> _WORK REQUEST_: Quote the records that follow in full and exactly; leave out the pictures.

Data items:
════

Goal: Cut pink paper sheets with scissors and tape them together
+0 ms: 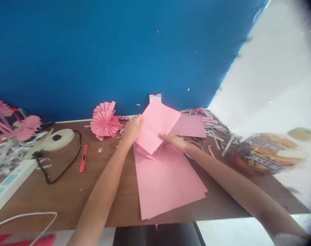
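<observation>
The pink sheet (156,124) is held tilted above the paper stack (168,184) on the worktop (68,191), long axis slanted near-left to far-right. It is pinched in the closed grip of the left hand (132,130) and of the right hand (174,140).

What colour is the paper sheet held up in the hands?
The paper sheet is plain pink, without pattern; the head view shows it best.

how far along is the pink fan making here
Done: a pleated fan lies by the wall, with others at the far left, and scraps are piled to the right. In hand: the left hand and right hand hold one flat sheet, no pleats visible yet. Left: the stack of flat sheets beneath it looks unfolded, so most of the paper seems still to go.
</observation>
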A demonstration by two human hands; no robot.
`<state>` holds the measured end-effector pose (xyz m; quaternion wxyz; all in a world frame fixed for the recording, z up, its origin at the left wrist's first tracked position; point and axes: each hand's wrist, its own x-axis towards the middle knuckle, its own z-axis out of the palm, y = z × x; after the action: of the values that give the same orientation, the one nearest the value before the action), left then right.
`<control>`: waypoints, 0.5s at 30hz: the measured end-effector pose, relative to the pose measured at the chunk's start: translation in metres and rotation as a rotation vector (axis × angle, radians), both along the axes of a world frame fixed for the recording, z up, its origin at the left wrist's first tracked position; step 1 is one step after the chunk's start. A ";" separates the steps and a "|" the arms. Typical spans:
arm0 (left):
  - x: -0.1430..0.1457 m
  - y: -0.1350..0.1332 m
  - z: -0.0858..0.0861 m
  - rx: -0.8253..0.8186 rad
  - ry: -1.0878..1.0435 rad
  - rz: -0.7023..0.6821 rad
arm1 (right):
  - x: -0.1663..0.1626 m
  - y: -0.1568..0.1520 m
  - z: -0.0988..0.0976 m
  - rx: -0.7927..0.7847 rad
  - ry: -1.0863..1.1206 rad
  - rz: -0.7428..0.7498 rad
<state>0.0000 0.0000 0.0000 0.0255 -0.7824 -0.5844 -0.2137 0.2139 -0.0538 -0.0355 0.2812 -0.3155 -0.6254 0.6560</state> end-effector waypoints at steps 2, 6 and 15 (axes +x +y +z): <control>0.005 -0.001 0.002 -0.009 -0.017 -0.004 | -0.004 -0.001 -0.005 -0.016 0.010 -0.125; 0.010 -0.005 0.005 -0.026 -0.006 0.016 | -0.007 -0.006 -0.006 -0.020 -0.019 -0.127; 0.009 -0.006 0.006 -0.048 -0.036 0.016 | -0.008 -0.014 0.005 -0.067 -0.088 0.054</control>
<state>0.0089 -0.0058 0.0058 -0.0022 -0.7742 -0.5960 -0.2132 0.2057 -0.0675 -0.0303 0.2250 -0.3361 -0.6230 0.6696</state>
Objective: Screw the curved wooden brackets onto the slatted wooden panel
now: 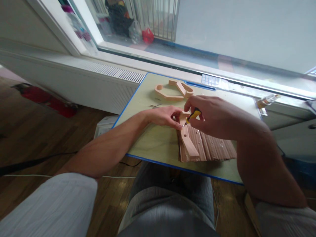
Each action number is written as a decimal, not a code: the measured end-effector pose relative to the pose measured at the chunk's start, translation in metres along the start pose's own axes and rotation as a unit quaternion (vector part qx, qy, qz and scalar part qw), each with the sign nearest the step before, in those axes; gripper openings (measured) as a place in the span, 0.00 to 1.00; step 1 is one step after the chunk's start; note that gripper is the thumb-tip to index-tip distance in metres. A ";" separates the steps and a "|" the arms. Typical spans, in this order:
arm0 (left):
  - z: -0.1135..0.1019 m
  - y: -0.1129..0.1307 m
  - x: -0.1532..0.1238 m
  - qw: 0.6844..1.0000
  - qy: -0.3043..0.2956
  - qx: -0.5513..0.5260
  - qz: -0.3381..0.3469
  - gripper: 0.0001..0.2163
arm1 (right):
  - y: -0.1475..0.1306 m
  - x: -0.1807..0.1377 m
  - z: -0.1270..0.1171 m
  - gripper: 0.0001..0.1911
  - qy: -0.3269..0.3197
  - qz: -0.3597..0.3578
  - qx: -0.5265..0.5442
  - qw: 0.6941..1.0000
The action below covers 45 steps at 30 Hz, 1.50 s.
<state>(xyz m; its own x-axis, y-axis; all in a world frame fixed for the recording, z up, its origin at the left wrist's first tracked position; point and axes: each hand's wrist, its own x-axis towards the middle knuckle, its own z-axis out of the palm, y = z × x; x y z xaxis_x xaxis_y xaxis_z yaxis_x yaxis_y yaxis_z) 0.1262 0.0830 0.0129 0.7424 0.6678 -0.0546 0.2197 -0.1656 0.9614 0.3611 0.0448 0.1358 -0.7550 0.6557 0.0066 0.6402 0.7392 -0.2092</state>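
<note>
My right hand (204, 113) is closed around a yellow and black screwdriver (195, 114), its shaft slanting down to the left. The tip meets a small metal screw (183, 126) at a bent light-wood piece (189, 146), which has a round hole. My left hand (170, 117) grips the far end of this piece, thumb close to the screw; some of its fingers are hidden behind the wood. Under the piece is a ribbed brown cardboard pad (217, 148) with small holes, lying on the table.
The pale table (150, 138) has a blue edge. Curved wooden pieces (170, 97) lie at its far side, with several loose screws (155, 106) nearer. A radiator (120, 92) and window sill stand behind it. A red fire extinguisher (46, 100) lies on the floor at left.
</note>
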 end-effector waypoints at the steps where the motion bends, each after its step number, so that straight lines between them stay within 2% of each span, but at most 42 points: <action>1: 0.000 0.000 0.000 1.000 -0.004 -0.006 0.001 0.20 | 0.000 -0.001 0.000 0.15 0.001 -0.019 0.007 1.000; 4: 0.000 0.001 0.001 1.000 -0.010 -0.017 -0.003 0.21 | -0.003 -0.001 0.001 0.14 0.022 -0.025 0.000 0.999; 9: -0.001 0.000 0.001 1.000 -0.015 -0.006 -0.002 0.19 | -0.010 0.008 0.005 0.12 0.054 0.051 -0.023 0.997; 13: -0.002 0.000 0.001 1.000 -0.014 -0.005 0.000 0.20 | -0.009 0.008 0.006 0.15 0.039 0.084 -0.034 0.995; 15: -0.002 0.000 0.001 1.000 -0.014 -0.006 0.000 0.20 | -0.007 0.005 0.004 0.15 0.020 0.064 -0.036 0.997; 17: -0.001 0.000 0.001 1.000 -0.007 -0.007 0.001 0.20 | -0.006 0.000 0.003 0.13 0.014 0.013 -0.020 1.000; 20: -0.001 0.000 0.001 1.000 -0.011 -0.015 0.000 0.20 | -0.005 -0.004 0.001 0.13 0.029 -0.039 0.001 0.999; 29: 0.000 0.000 0.001 1.000 -0.021 -0.023 0.001 0.21 | -0.012 0.004 0.002 0.14 0.060 0.056 -0.071 0.994; 34: -0.001 -0.003 0.001 1.000 -0.025 -0.017 0.008 0.19 | -0.012 0.006 0.002 0.17 0.027 0.082 -0.082 0.993; 36: -0.001 -0.003 0.001 0.999 -0.026 -0.019 0.009 0.19 | -0.009 0.003 0.001 0.15 0.010 0.067 -0.076 0.995; 40: 0.000 -0.003 0.001 0.999 -0.017 -0.029 0.010 0.20 | -0.005 -0.003 -0.002 0.10 0.000 -0.011 -0.032 0.999; 45: -0.001 -0.003 0.002 0.999 -0.024 -0.034 0.017 0.18 | -0.010 0.002 0.003 0.11 0.055 0.013 -0.029 0.998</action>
<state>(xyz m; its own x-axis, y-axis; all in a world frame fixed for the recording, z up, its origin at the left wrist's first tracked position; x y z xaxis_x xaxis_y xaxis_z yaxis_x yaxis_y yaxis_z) 0.1269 0.0855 0.0097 0.7792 0.6259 -0.0323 0.1506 -0.1370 0.9791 0.3530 0.0378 0.1354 -0.7196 0.6858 0.1090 0.6695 0.7268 -0.1531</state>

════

> _TASK OUTPUT_:
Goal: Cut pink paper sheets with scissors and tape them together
+0 ms: 
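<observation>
The pink sheet (156,124) is held tilted above the paper stack (168,184) on the worktop (68,191), long axis slanted near-left to far-right. It is pinched in the closed grip of the left hand (132,130) and of the right hand (174,140).

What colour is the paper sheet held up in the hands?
The paper sheet is plain pink, without pattern; the head view shows it best.

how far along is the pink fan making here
Done: a pleated fan lies by the wall, with others at the far left, and scraps are piled to the right. In hand: the left hand and right hand hold one flat sheet, no pleats visible yet. Left: the stack of flat sheets beneath it looks unfolded, so most of the paper seems still to go.
</observation>
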A demonstration by two human hands; no robot.
`<state>` holds the measured end-effector pose (xyz m; quaternion wxyz; all in a world frame fixed for the recording, z up, its origin at the left wrist's first tracked position; point and axes: each hand's wrist, its own x-axis towards the middle knuckle, its own z-axis out of the palm, y = z × x; after the action: of the values that give the same orientation, the one nearest the value before the action), left then right.
`<control>`: waypoints, 0.5s at 30hz: the measured end-effector pose, relative to the pose measured at the chunk's start: translation in metres and rotation as a rotation vector (axis × angle, radians), both along the axes of a world frame fixed for the recording, z up, its origin at the left wrist's first tracked position; step 1 is one step after the chunk's start. A ";" separates the steps and a "|" the arms. Typical spans:
arm0 (left):
  - x: -0.1430..0.1457 m
  - y: -0.1350..0.1332 m
  - z: -0.0858..0.0861 m
  - rx: -0.8253..0.8186 rad
  - ry: -1.0878..1.0435 rad
  - rz: -0.7023..0.6821 rad
arm1 (right):
  - x: -0.1663..0.1626 m
  - y: -0.1568..0.1520 m
  - z: -0.0988..0.0976 m
  - rx: -0.7927..0.7847 rad
  - ry: -1.0863..1.1206 rad
  - rz: -0.7428..0.7498 rad
<state>0.0000 0.0000 0.0000 0.0255 -0.7824 -0.5844 -0.2137 0.2139 -0.0538 -0.0355 0.2812 -0.3155 -0.6254 0.6560</state> end-effector waypoints at steps 2, 6 and 15 (axes +x +y +z): <control>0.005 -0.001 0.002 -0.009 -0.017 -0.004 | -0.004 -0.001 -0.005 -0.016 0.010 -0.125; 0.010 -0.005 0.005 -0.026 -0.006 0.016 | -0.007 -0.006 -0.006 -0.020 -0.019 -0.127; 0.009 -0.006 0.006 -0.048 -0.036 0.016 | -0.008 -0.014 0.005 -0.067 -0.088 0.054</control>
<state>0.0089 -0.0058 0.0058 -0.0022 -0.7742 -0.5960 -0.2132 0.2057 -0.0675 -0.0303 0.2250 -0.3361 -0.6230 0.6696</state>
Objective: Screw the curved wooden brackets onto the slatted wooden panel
now: 
Each action number is written as a decimal, not a code: the measured end-effector pose relative to the pose measured at the chunk's start, translation in metres along the start pose's own axes and rotation as a unit quaternion (vector part qx, qy, qz and scalar part qw), each with the sign nearest the step before, in those axes; gripper openings (measured) as a place in the span, 0.00 to 1.00; step 1 is one step after the chunk's start; note that gripper is the thumb-tip to index-tip distance in metres. A ";" separates the steps and a "|" the arms. Typical spans, in this order:
arm0 (left):
  - z: -0.1135..0.1019 m
  - y: -0.1129..0.1307 m
  - x: -0.1532..0.1238 m
  - qw: 0.6844..1.0000
  - qy: -0.3043..0.2956
  - qx: -0.5513..0.5260
  - qz: -0.3381..0.3469
  - gripper: 0.0001..0.2163
arm1 (right):
  - y: -0.1475..0.1306 m
  - x: -0.1807..0.1377 m
  - z: -0.1270..0.1171 m
  - gripper: 0.0001..0.1911
  - qy: -0.3269..0.3197
  - qz: -0.3597..0.3578
  - qx: -0.5265..0.5442
  - qw: 0.6941..1.0000
The action below covers 45 steps at 30 Hz, 1.50 s.
<state>(xyz m; its own x-axis, y-axis; all in a world frame fixed for the recording, z up, its origin at the left wrist's first tracked position; point and axes: each hand's wrist, its own x-axis towards the middle knuckle, its own z-axis out of the palm, y = z × x; x y z xaxis_x xaxis_y xaxis_z yaxis_x yaxis_y yaxis_z) 0.1262 0.0830 0.0129 0.7424 0.6678 -0.0546 0.2197 -0.1656 0.9614 0.3611 0.0448 0.1358 -0.7550 0.6557 0.0066 0.6402 0.7392 -0.2092</state>
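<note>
My right hand (204, 113) is closed around a yellow and black screwdriver (195, 114), its shaft slanting down to the left. The tip meets a small metal screw (183, 126) at a bent light-wood piece (189, 146), which has a round hole. My left hand (170, 117) grips the far end of this piece, thumb close to the screw; some of its fingers are hidden behind the wood. Under the piece is a ribbed brown cardboard pad (217, 148) with small holes, lying on the table.
The pale table (150, 138) has a blue edge. Curved wooden pieces (170, 97) lie at its far side, with several loose screws (155, 106) nearer. A radiator (120, 92) and window sill stand behind it. A red fire extinguisher (46, 100) lies on the floor at left.
</note>
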 end-effector waypoints at the steps where the motion bends, each after its step number, so that straight lines between them stay within 2% of each span, but at most 42 points: <action>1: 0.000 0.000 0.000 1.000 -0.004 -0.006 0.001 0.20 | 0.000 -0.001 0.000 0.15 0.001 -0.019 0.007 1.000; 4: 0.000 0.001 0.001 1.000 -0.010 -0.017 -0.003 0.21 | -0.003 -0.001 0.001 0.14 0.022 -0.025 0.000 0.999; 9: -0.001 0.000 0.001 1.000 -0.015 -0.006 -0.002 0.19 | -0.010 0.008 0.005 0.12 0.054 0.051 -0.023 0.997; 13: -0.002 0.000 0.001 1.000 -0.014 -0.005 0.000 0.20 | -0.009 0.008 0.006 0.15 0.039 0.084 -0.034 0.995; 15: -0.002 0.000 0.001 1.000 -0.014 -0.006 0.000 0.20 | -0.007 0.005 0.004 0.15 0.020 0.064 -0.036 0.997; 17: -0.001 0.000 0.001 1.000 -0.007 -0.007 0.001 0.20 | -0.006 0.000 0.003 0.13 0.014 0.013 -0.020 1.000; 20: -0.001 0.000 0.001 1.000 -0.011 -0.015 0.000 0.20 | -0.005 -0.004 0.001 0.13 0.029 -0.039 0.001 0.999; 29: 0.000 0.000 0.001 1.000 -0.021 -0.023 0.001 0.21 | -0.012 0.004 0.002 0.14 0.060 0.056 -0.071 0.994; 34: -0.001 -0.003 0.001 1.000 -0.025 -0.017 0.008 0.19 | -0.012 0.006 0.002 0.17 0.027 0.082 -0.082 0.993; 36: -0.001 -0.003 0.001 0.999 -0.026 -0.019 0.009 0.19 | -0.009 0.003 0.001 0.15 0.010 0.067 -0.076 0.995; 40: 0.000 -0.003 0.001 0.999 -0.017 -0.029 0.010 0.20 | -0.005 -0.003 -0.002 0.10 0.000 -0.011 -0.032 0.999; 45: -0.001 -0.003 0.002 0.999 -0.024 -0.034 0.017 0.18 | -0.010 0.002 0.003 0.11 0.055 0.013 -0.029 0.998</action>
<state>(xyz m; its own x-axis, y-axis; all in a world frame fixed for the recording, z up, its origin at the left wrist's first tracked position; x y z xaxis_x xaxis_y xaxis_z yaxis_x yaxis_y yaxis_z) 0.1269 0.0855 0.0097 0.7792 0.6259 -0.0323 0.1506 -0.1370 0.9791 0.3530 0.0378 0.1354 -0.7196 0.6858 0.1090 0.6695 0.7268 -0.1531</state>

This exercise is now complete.